Le lendemain jeudi, Place du Capitole, au côté des animatrices et animateurs de la ville de Toulouse, qui se sont vus privés de 300 euros sur leur salaire suite à une erreur kafkaïenne de la Mairie, je ne pouvais que repenser à ces paroles. Ces jeunes qui assurent le bien être de nos pitchounes au quotidien dans les écoles de la ville, qui sont en première ligne face à la crise Covid ont vu leurs conditions de travail dégradées avec le passage du taux d’encadrement de 14 enfants par animateurs à 18, subissant une nouvelle injustice de la part de la Mairie dans un contexte de précarité accrue.

Voilà la double dose du Macronisme que subissent les habitantes et habitants de Toulouse. Et les mots de Jean-Luc Mélenchon lors de son meeting ce jeudi résonnent ici : « la violence de leur monde ».

Oui, nous ne pouvons que souhaiter la fin de leur monde comme le rappait IAM, a fortiori lorsque sont exposées par la Fondation Abbé Pierre toutes ces situations de violence : celles que subissent les réfugié.e.s à Calais, sous les ponts des grandes villes et celle, à Toulouse, de la menace d’expulsion qui plane au dessus de la tête des  « jeunes mineur.e.s isolé.e.s » qui vivent dans la résidence des Tourelles. Les associations dont Médecin du Monde l’ont déjà dénoncé, et avec le groupe municipal AMC nous y sommes particulièrement vigilants.


Jean-Luc Mélenchon, mention très bien pour le grand oral sur le logement

Mercredi, après les témoignages, c’est l’exercice du grand oral qui attendait les candidates et candidats à la présidentielle devant le public présent. Dans l’ordre Fabien Roussel, Christiane Taubira, Jean-Luc Mélenchon, Yannick Jadot et Aurélien Pradié qui représentait Valérie Pécresse. Il leur faut faire face de surcroît aux questions de Christophe Robert et Manuel Domergue respectivement Directeur Général et Directeur des études de la Fondation Abbé Pierre, et d’Anne-Sophie Lapix présente pour l’occasion. 

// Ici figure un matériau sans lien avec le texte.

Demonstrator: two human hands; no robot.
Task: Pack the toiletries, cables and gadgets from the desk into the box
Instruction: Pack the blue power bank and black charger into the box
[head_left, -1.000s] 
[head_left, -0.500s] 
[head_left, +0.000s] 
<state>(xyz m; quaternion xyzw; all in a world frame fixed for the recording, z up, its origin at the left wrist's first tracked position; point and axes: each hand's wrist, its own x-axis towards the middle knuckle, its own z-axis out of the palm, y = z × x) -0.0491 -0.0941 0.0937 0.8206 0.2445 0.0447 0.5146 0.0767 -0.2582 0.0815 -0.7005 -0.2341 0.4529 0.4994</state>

La plupart des candidat.e.s s’en sortent de manière plus ou moins convaincante comme Fabien Roussel, Anne Hidalgo et Yannick Jadot. Beaucoup plus compliqué pour Christiane Taubira,, qui va se prendre les pieds dans le tapis sur de nombreux sujets. On ne peut pas tricher ou s’en sortir par de la simple éloquence sur des questions aussi techniques que le logement face à des interlocuteurs avertis, résultat: cette fois le Conseil de classe ne s’est pas laissé dupé et a donné la mention “flou” à Mme Taubira.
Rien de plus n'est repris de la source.